#### Your objective:
Once you find the line containing "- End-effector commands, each" in the data below, copy it and each following line exactly, up to and including the line containing "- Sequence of", and nothing else.

#### Data to examine:
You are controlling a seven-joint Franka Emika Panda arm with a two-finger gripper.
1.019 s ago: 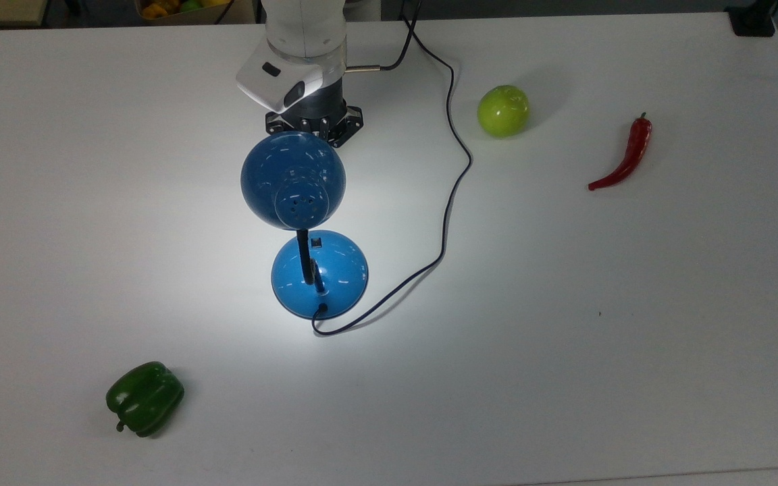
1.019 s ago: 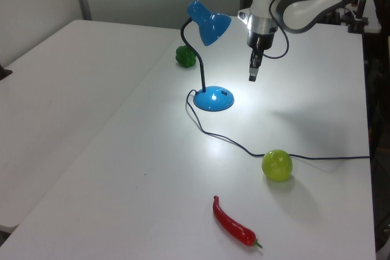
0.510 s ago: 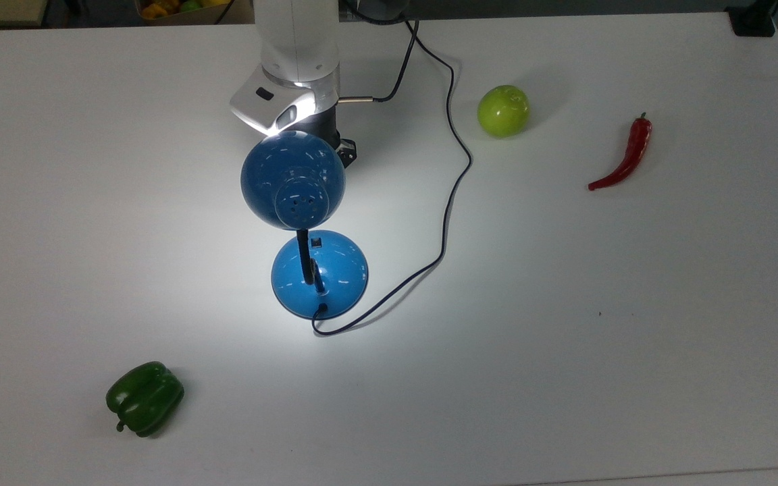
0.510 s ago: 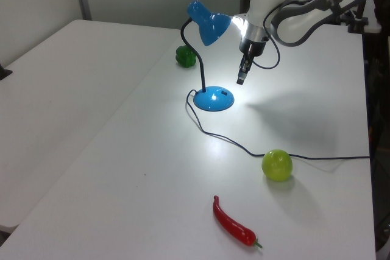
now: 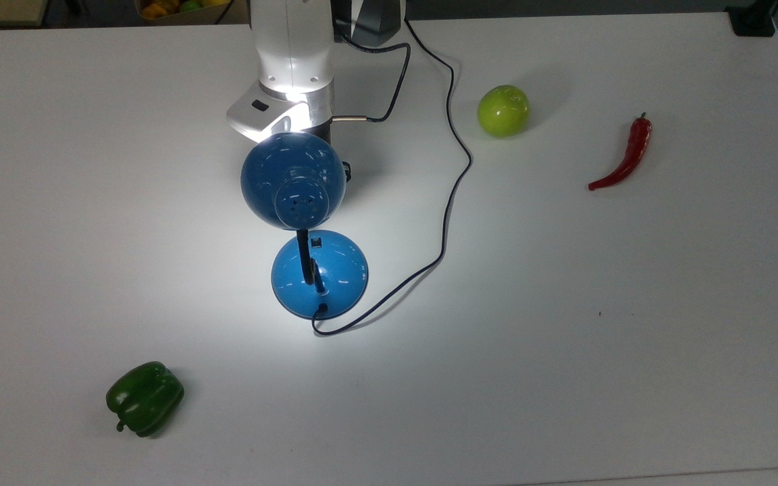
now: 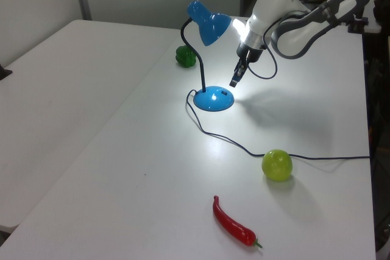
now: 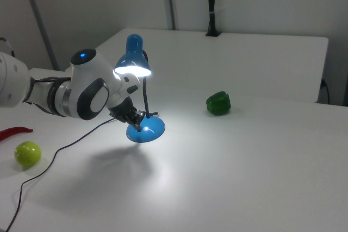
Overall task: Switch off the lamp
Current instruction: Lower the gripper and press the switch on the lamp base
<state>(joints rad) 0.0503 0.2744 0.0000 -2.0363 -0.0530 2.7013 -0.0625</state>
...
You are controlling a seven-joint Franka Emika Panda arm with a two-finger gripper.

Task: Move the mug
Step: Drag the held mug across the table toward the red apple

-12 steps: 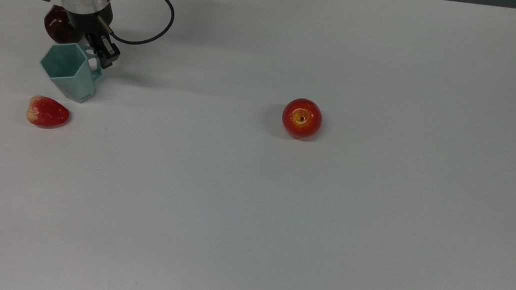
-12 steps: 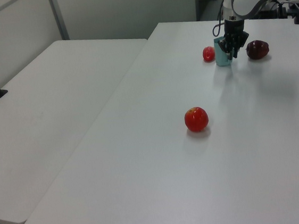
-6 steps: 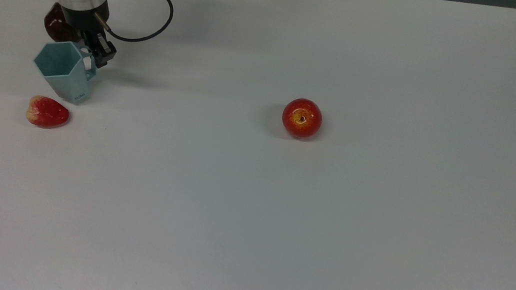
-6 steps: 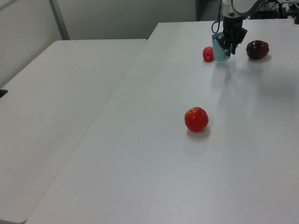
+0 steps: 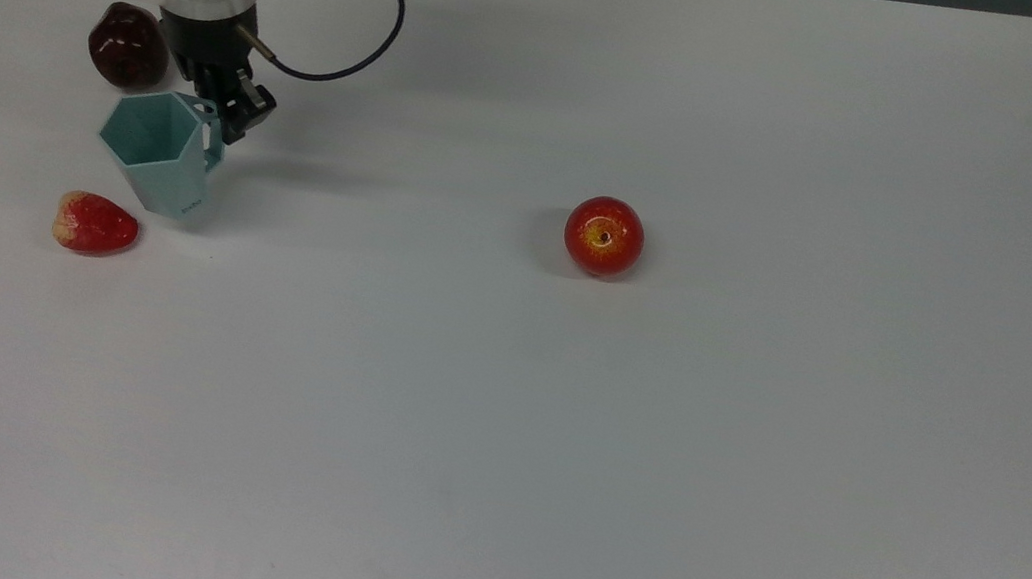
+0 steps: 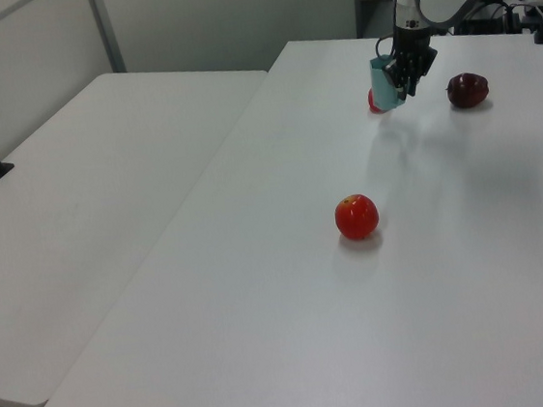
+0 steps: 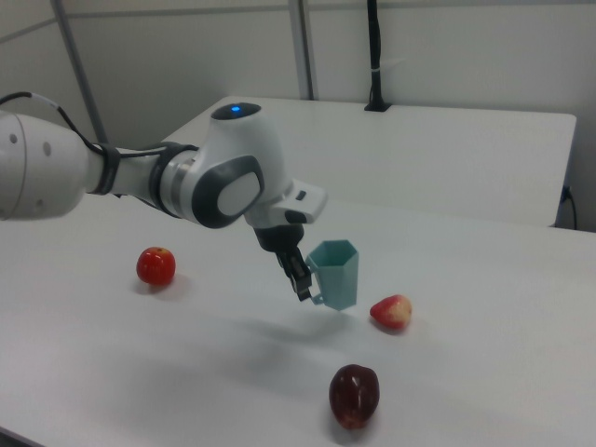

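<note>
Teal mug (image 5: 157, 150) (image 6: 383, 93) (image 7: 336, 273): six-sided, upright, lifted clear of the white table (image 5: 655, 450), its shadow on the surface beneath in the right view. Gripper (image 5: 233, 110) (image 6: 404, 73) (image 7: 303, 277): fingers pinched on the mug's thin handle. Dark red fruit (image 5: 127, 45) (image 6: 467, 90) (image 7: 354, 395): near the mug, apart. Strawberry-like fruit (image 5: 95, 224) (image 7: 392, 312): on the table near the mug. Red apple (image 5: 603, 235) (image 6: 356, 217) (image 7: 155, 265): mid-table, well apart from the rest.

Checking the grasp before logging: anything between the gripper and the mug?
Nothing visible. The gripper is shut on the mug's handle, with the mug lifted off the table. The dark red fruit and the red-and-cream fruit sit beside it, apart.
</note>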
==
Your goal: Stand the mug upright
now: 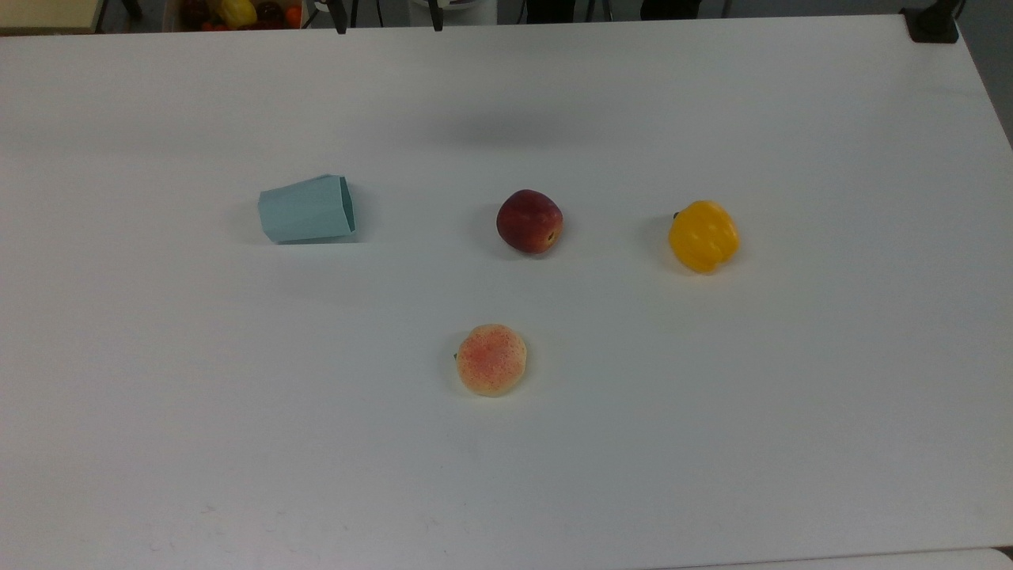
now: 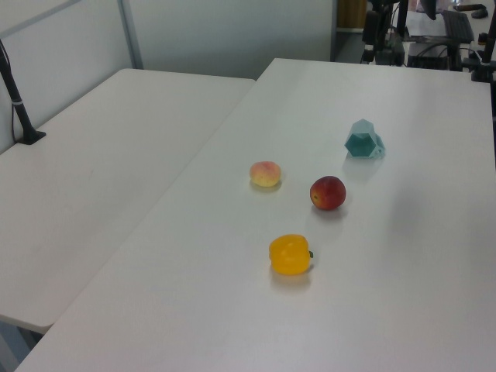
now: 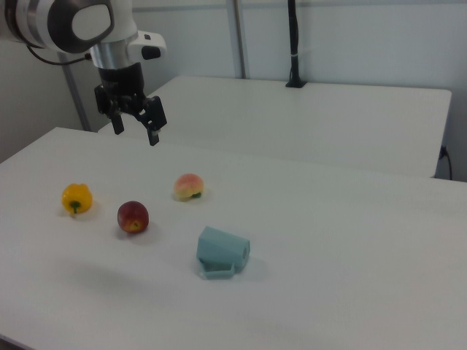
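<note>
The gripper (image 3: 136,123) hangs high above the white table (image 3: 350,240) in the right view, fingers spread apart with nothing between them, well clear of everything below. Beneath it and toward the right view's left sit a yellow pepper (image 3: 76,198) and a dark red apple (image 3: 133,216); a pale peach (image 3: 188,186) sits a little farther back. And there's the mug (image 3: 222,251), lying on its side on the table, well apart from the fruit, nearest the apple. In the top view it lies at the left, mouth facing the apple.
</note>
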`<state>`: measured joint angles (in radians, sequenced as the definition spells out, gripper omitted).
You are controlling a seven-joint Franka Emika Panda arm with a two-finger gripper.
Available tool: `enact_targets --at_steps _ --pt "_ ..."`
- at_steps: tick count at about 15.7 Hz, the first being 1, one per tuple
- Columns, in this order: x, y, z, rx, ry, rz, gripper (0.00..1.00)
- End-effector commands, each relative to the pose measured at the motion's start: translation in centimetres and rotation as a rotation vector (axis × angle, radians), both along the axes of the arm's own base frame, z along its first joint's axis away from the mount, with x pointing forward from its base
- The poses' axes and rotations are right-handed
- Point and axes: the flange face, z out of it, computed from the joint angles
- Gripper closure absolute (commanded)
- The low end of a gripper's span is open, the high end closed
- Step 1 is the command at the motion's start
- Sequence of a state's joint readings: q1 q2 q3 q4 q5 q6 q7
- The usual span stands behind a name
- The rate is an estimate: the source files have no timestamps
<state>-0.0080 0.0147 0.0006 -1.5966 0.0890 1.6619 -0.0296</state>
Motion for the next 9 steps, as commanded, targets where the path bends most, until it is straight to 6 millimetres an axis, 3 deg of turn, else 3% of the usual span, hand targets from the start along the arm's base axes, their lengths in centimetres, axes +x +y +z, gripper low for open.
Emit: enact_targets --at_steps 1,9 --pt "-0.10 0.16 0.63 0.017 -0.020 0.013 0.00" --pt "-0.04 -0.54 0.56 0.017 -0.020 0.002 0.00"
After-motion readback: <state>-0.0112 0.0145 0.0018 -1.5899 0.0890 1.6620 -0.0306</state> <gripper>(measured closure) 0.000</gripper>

#### Exercise result:
- End-effector commands, each relative to the pose measured at the motion's start: translation in centimetres and rotation as a rotation vector (axis × angle, radians), both along the axes of the arm's own base frame, z along its first joint's axis away from the mount, with x pointing forward from its base
- The poses' axes and rotations are right-handed
- Point and axes: the flange face, z out of it, computed from the joint angles
- Gripper closure absolute (commanded)
- The low end of a gripper's span is open, the high end closed
- Step 1 is the command at the motion's start
- Sequence of a state's joint readings: q1 q2 q3 q4 q5 q6 q7

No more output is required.